Night School (1981)
While Mike has this filed under "Thrillers", I would say it really belongs on the "Horror - Stalkers" shelf (that is an actual section at my video store). The opening scene starts things off nicely with a merry-go-round murder, followed by a cut to red screen. A similar device is used in The Burning, and many others since, but there's something that I really love about that simple optical effect. Anyhow, what we have here is a horror movie from a detective angle (much like Wolfen), with the main character following a trail of ritualistic murders occurring throughout Boston. One of the main suspects is a creepy and pompous professor, who is sleeping with several of his students, despite his incredibly nerdy motorcycle outfit - he is the perfect unsympathetic character. There are lots of great locations, including the women's college, the professor's brightly-carpeted office and a large scuba tank (yes, someone does die there and as their severed head floats to the bottom, a large sea turtle swims over to peck at it); all are beautifully photographed by Mark Irwin, who was the DP on all of David Cronenberg's films up until Dead Ringers.
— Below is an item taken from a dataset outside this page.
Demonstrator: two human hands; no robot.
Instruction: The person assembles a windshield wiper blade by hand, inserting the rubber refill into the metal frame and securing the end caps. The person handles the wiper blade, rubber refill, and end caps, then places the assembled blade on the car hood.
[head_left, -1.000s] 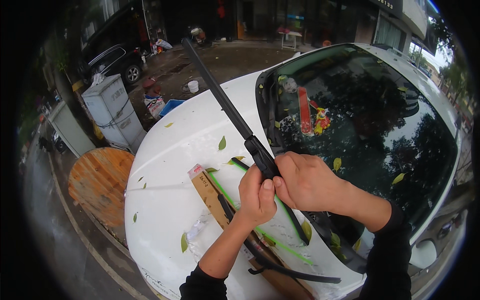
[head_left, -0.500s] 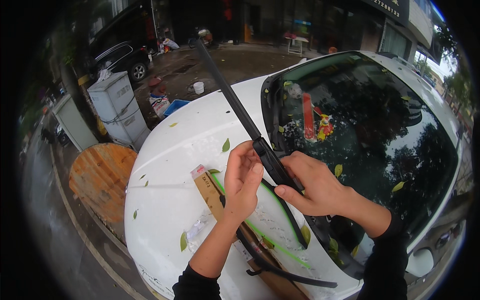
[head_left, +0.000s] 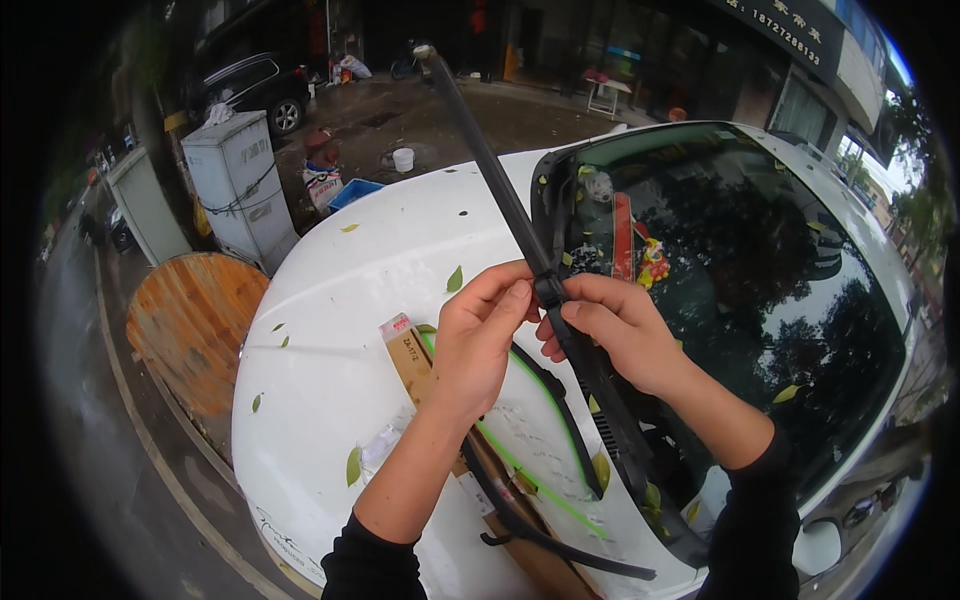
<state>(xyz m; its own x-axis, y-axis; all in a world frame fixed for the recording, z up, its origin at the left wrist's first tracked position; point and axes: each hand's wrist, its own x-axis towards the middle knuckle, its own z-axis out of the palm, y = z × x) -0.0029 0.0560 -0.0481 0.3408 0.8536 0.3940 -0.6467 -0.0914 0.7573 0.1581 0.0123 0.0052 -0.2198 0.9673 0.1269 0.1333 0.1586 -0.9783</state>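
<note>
My left hand and my right hand meet at the joint of a long black windscreen wiper, which slants up and away to the left above the white car bonnet. Both hands are closed, pinching the joint from either side with thumbs and fingertips. Below the joint, the black length runs down toward the base of the windscreen. Beneath my hands, a narrow cardboard box lies on the bonnet. Next to it are a black wiper blade with a green strip and another curved black blade.
The dark windscreen rises to the right. Leaves dot the bonnet. Beyond the car stand grey metal cabinets, a wooden disc, a white bucket and a parked black car.
My right hand has shifted up along the wiper to the joint, beside my left fingers. The wiper's far end has swung slightly right and appears lower in view.
</note>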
The sound design has some interesting components, too: the scuba scene is MOS except for the sound of the bubbling tank; in the shower scene the audio cuts back and forth between the sounds of loud shower spray and a door buzzer - really tense; and high-pitched drones accent many of the killings. The score by Brad Fiedel is fantastic. His cues are short but very effective, using rapid-pulsing, arpeggiated synths and what I call "70s electronic panic" music (you'll know what I mean when you hear it). My favorite cue is towards the end of the film - as the killer strikes, the bathroom door slams shut on the camera and a synth loop begins to build into a soupy pulse. This was the second horror picture that Fiedel scored - three years later he would create the iconic score for The Terminator. Night School was the last movie that Ken Hughes made before retiring from filmmaking; in 1968 he directed Albert Broccoli's other big project, Chitty Chitty Bang Bang!